A big thank you to Tom for the amazing images and to Megan for her post trip post on the lovely blog změna (visit for the full story of their itinerary). Below you’ll find a smattering of our favorite photos and excerpts.

“I knew we wanted to go with a small outfitter rather than a big-box outfitter, we wanted personal attention, we wanted reliability, we wanted to ensure the outfitter compensated their staff fairly and they worked under the best possible conditions, and – most of all – we wanted an adventure crafted especially for us full of authenticity and just the right balance of grit and comfort. I was hesitant at first, as neither of us had ever done organized travel, and weren’t completely jazzed about it because we like to do our own thing/travel off-the-beaten-path, though I knew this trip would be a different kind of trip.”

“…it was Peru that we were particularly enthralled about exploring. The rich history, the ultra-powerful and incredibly intellectual/resourceful Incas, the stunning and vibrant landscape, the warm culture…we found all of these things about Peru, and more, captivating.”
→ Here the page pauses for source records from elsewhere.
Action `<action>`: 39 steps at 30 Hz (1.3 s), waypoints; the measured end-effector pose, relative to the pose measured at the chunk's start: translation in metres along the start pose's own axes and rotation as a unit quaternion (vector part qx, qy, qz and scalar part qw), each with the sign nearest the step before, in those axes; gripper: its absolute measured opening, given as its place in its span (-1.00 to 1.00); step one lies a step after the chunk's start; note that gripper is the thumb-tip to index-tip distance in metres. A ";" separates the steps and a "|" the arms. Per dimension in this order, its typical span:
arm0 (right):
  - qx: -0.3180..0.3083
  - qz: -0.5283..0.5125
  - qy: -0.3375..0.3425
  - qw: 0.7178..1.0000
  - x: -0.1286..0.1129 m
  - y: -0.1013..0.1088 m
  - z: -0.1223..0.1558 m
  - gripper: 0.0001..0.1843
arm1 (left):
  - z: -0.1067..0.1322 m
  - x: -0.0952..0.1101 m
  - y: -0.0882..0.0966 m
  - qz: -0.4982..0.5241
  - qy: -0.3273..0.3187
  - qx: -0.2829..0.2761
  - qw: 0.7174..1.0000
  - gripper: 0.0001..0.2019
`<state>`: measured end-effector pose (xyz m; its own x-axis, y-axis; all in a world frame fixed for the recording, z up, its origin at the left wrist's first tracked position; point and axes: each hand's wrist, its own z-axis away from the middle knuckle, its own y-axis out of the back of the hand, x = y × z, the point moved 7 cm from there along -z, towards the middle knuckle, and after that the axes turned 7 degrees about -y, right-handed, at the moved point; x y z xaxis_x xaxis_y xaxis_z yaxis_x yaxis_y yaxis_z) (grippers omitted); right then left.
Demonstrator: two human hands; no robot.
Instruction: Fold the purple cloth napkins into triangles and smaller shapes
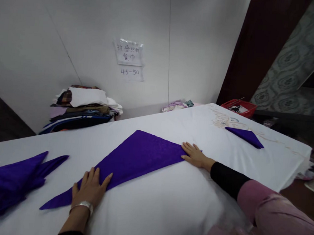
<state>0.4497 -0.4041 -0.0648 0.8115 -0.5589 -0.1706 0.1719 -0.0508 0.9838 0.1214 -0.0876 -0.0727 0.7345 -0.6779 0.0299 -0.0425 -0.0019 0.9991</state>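
A purple cloth napkin [143,156], folded into a wide triangle, lies flat on the white-covered table [156,207] with its peak pointing away from me. My left hand [90,188], with a silver bracelet at the wrist, rests palm down on the napkin's left part, fingers spread. On the right corner lies my right hand [194,155], flat with the fingers stretched out; a small tip of cloth shows beyond it. Farther right sits a smaller folded purple napkin [245,135]. At the left edge is a loose heap of purple napkins [9,182].
Behind the table, at the left, stands a stack of folded clothes [85,107] against the wall. A paper sign [130,58] is taped to that wall. Light-coloured cloths [175,105] lie at the table's far edge, and a red basket [239,108] stands at the back right.
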 end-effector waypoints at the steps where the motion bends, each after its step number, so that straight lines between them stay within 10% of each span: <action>1: 0.002 0.003 -0.008 1.000 0.006 0.001 0.002 -0.20 | 0.000 0.000 0.001 0.000 -0.003 -0.002 1.000 -0.36; 19: 0.007 0.027 -0.166 0.986 0.067 0.018 0.027 -0.18 | 0.007 0.010 0.012 -0.005 0.020 -0.030 0.999 -0.27; 23: 0.048 0.029 -0.096 0.994 0.020 0.030 0.025 -0.16 | 0.008 0.011 0.015 0.013 0.017 -0.016 1.000 -0.27; 32: -0.024 -0.056 0.197 0.978 -0.193 0.001 0.014 -0.10 | 0.012 0.014 0.020 0.023 0.014 -0.023 0.999 -0.29; 39: -0.054 -0.065 0.174 0.981 -0.188 -0.015 0.012 -0.08 | 0.010 0.014 0.016 0.008 0.020 -0.038 0.999 -0.27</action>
<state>0.2881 -0.3083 -0.0471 0.9168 -0.2363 -0.3219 0.3301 -0.0054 0.9439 0.1240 -0.1042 -0.0565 0.7605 -0.6477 0.0455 -0.0034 0.0662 0.9978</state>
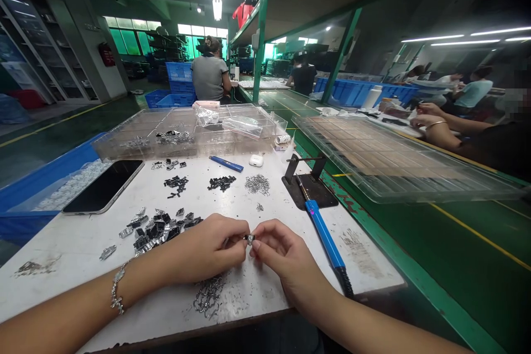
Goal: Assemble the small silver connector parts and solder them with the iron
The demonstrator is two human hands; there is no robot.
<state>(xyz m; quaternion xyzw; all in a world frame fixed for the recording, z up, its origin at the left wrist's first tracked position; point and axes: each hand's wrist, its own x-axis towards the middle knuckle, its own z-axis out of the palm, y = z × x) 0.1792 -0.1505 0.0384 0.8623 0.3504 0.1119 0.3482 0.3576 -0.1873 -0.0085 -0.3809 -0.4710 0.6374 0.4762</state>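
Observation:
Fingertips meeting over the table's front half, my left hand (219, 246) and my right hand (280, 246) both pinch one small black and silver metal part (249, 239). Beside my left wrist lies a pile of similar black and silver parts (160, 229). Partly under my left hand is a heap of thin bent wire pieces (208, 296). Farther off sit two piles of small black pieces (222, 183) and a pile of tiny metal bits (257, 185). A blue soldering iron (326, 235) rests on its black stand (313, 191), right of my right hand.
A phone (103, 187) lies at the left edge, near a blue crate (50, 199). Clear compartment boxes (182, 146) stand at the back, with a blue pen-like tool (226, 164) and white earbud case (256, 161) before them. A clear divided tray (406, 160) extends right. Other people sit nearby.

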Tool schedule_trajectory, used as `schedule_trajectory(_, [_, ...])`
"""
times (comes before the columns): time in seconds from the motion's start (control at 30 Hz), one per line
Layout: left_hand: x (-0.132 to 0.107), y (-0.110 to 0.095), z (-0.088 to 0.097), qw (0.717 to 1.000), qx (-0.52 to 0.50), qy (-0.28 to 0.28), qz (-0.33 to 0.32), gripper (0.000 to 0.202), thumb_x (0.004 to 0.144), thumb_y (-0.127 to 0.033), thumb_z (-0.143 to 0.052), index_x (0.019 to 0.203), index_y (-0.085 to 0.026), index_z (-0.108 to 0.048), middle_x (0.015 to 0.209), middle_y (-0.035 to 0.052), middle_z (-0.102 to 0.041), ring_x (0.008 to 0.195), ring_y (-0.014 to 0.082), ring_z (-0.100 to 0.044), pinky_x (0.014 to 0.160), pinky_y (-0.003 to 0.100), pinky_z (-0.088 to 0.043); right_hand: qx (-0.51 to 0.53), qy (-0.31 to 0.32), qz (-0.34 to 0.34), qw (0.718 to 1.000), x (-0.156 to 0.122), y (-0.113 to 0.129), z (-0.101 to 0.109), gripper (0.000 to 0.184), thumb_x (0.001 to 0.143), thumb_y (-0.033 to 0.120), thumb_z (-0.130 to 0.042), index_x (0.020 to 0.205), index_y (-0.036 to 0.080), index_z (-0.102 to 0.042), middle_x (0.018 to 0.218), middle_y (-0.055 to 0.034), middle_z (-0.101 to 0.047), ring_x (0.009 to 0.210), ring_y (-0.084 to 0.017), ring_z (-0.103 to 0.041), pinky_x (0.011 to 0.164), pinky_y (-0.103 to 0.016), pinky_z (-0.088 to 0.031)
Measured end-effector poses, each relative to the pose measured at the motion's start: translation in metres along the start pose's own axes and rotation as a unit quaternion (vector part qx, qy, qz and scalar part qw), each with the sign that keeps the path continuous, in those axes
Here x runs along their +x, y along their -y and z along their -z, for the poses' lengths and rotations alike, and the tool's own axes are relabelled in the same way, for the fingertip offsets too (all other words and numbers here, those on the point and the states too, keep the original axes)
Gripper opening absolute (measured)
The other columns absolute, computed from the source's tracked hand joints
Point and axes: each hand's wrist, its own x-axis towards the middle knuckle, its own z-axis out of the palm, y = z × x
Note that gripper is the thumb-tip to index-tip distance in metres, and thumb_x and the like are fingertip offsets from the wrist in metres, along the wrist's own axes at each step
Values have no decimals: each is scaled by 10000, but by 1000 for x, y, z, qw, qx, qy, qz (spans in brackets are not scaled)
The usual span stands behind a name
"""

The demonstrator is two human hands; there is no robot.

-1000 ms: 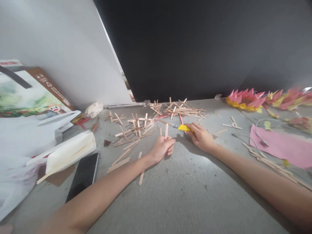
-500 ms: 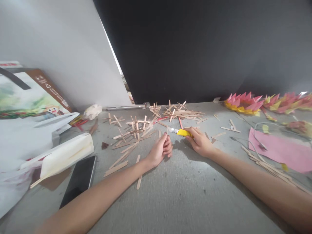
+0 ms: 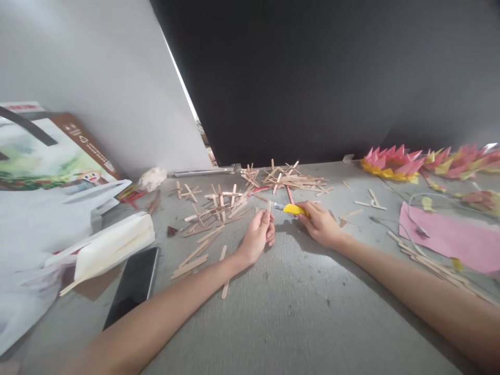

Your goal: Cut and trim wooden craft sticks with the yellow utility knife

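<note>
My left hand (image 3: 258,233) is closed around a small wooden craft stick (image 3: 269,207), whose end points upward above the thumb. My right hand (image 3: 318,224) grips a yellow utility knife (image 3: 295,209). The knife's metal blade points left, toward the stick, with a narrow gap between them. Behind both hands lies a heap of craft sticks (image 3: 304,181), some joined into crosses. More loose craft sticks (image 3: 190,266) are scattered to the left of my left hand.
At the left are a black phone (image 3: 132,281), a white paper container (image 3: 113,247), plastic bags (image 3: 39,224) and a printed box (image 3: 78,148). Pink and yellow paper flowers (image 3: 392,164), a cable (image 3: 416,224) and pink paper (image 3: 449,237) lie on the right. A black panel (image 3: 312,78) stands behind.
The knife has shifted slightly away from the stick, opening a small gap. The stick stands a little more upright in my left hand. The view has moved slightly.
</note>
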Motion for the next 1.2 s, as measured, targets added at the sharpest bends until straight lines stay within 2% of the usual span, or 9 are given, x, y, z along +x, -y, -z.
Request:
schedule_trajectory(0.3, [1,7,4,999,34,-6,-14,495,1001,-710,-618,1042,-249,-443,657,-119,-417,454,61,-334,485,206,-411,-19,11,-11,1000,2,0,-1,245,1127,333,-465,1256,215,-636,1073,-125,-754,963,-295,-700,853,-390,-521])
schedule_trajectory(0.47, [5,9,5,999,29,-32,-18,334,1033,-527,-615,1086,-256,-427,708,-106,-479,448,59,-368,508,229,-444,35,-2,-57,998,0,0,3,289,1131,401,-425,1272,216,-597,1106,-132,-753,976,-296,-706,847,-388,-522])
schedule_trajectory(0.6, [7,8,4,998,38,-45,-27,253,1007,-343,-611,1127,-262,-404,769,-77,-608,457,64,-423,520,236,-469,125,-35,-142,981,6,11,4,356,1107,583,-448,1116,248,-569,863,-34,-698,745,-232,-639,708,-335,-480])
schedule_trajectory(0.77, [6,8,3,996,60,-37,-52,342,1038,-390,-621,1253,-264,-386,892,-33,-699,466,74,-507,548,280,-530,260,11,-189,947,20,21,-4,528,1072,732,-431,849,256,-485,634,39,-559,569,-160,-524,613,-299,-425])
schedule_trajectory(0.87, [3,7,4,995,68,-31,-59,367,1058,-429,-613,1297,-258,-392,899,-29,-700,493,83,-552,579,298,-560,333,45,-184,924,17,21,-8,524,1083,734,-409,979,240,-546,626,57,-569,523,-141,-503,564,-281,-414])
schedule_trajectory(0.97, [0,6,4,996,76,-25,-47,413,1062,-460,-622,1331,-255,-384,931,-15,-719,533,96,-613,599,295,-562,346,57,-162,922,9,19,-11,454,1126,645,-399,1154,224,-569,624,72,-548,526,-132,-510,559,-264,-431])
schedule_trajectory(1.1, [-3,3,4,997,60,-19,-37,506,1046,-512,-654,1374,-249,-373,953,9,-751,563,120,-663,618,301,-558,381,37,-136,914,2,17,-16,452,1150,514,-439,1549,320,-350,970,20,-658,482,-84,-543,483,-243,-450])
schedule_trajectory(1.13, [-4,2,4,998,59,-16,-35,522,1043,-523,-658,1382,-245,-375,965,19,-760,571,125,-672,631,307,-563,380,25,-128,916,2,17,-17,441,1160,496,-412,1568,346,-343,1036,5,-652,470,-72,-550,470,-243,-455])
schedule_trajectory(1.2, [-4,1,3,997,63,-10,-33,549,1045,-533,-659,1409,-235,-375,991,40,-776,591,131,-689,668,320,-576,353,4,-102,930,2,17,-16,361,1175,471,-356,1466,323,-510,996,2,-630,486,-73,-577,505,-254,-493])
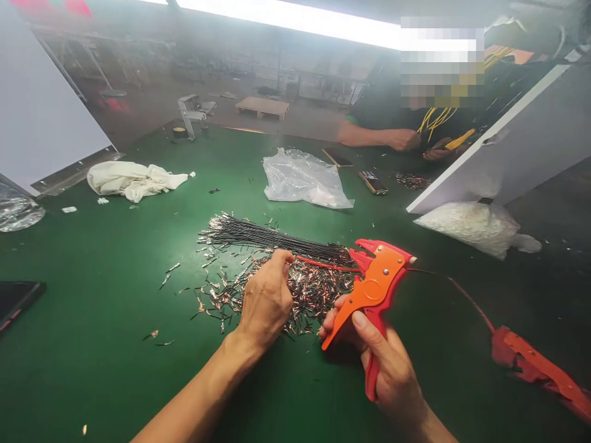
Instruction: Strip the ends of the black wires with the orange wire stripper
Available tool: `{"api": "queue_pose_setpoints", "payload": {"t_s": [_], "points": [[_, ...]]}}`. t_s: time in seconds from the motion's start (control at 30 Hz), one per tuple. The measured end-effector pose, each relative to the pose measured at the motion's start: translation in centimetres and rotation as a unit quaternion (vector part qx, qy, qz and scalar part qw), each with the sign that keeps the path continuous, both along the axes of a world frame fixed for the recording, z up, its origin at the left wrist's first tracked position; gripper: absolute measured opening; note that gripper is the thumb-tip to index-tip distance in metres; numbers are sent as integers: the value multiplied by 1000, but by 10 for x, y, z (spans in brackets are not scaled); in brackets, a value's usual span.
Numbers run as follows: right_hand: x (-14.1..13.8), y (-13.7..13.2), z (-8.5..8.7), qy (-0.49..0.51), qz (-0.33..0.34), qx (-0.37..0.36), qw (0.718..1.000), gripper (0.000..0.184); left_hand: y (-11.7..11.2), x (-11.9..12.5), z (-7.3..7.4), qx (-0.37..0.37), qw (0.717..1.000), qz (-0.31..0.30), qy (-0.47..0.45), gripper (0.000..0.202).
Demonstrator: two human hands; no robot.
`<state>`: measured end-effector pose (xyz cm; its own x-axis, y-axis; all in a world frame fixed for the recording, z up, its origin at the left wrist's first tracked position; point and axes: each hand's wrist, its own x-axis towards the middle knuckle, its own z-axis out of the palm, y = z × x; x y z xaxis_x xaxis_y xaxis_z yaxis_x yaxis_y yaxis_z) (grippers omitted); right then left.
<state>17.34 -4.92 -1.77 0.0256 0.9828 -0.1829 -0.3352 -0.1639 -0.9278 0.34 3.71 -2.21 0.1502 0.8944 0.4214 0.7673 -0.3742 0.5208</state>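
**Right hand (392, 363) grips orange-and-red wire stripper (369, 292) while left hand (268, 301) pinches red wire (323, 264)**

The right hand wraps the handles, thumb over the near side, and the stripper stands upright with its jaws parted. The left thumb and forefinger close on the red wire, which runs to the tool just below its jaws; whether it sits inside the tool cannot be told.

Beneath the wire and partly behind the left hand spreads a pile of clippings (318, 298), well in from the edges of the green table (138, 283). Just beyond lies a bundle of black wires (272, 235), one end near the jaws.

Farther out, a clear plastic bag (302, 178) lies toward the table's far edge, a white cloth (132, 179) toward its left edge, and a metal stand (189, 114) at the far-left corner. Beyond the far edge, to the right, a co-worker's hand (404, 139) is near yellow wires (434, 123).
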Motion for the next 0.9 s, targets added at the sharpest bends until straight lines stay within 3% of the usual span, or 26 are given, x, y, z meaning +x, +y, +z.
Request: {"api": "queue_pose_setpoints", "payload": {"t_s": [0.17,0.3,0.37,0.5,0.57,0.67,0.77,0.83,0.9], "points": [[-4,0,4,19,-9,-7,1000,24,-1,-3,5,3,989,-33,-145,20],[-4,0,6,44,7,-7,999,23,-4,-1,4,-44,977,-45,-204,13],[-4,0,8,72,43,-1,996,26,-4,0,5,-39,971,-57,-228,11],[-5,-1,11,165,145,-6,975,30,-5,0,11,68,973,-54,-213,8],[-7,-1,13,205,171,-26,963,32,-8,1,15,57,968,-48,-240,5],[-8,-1,13,224,183,-40,956,33,-15,5,18,-33,936,-39,-349,4],[-7,-2,12,220,184,-39,957,33,-22,9,21,-130,877,-53,-459,9],[-7,-3,11,212,186,-37,959,34,-24,10,21,-140,856,-74,-493,8],[-8,-3,9,202,193,-34,960,34,-25,10,21,-100,864,-82,-487,8]]}}
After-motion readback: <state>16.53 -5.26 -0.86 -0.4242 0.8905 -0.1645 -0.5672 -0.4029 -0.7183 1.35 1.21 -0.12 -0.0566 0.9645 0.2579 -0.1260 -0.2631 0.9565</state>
 “On day 1 we enjoyed getting acquainted with the food (eating Alpaca – yum), coca tea, village and surroundings, altitude and more…”

“We played with village children, ate cuy (guinea pig) for lunch, learned to drop-spin and dye alpaca and sheep skin and watched the weavers in awe, and danced with the villagers…but the most memorable part for me was when Gregorio and his wife took three coca tea leaves in their hand, blessed them and gave them as an offering to Pachamama (mother earth).”

 “I felt the energy in this valley and knew I was beyond blessed to be able to tackle this trek.”

(Megan is pictured here wearing a pack by Ethnotek – a local Minnesota company started by Jake and Josh, who we recently befriended at the Midwest Mountaineering Expo.)

“One of the great things about going with Knowmad was that it meant our journey would look slightly different than everyone else’s…reason being is that the first day we were on an alternate path than the rest of the individuals who start the trek. The first day finds trekkers on a trail that isn’t the original Inca Trail – it is a dirt path (not rocky like the original Inca Trail) and rather than following the rest of the gang, we were on the opposite side of the Urubamba River (a partially navigable headwater of the Amazon River) and the only individuals we encountered were members of our team.”

“Awakened by the sound of roosters bright and early, and the sound of our porters outside of our tent saying, ‘Coca Tea?!’ (this is a wake-up call we quickly grew to love), we were ready to tackle the ascent to our Day 2 campsite Llulluchapampa.”

“As we ascended the mountain, we started to note the change in our surroundings, entering the cloud forest that houses the Quena tree (Polilepis), the highest altitude tree in the world, found in the Andes.”

“Juan Carlos informed us that we still had a couple of hours before we arrived at Intipunku, The Sun Gate. To be quite frank, I thought to myself ‘Eff, there’s more?!’ On top of that, he informed us that there would be a portion of the trek leading to Intipunku that South Americans affectionately call ‘The Gringo Killer’. When we arrived to The Sun Gate it was around 3 in the afternoon, which I loved. I was so thankful we decided to go on the trek with Knowmad Adventures, as arriving at sunset when crowds were beginning to die down a bit more was ideal. We walked through Intipunku and maneuvered around the tourists who had taken the easier route and at that moment I laid eyes on the vast ruins of Machu Picchu, The Lost City of the Incas. Oh my. Speechless. Really.”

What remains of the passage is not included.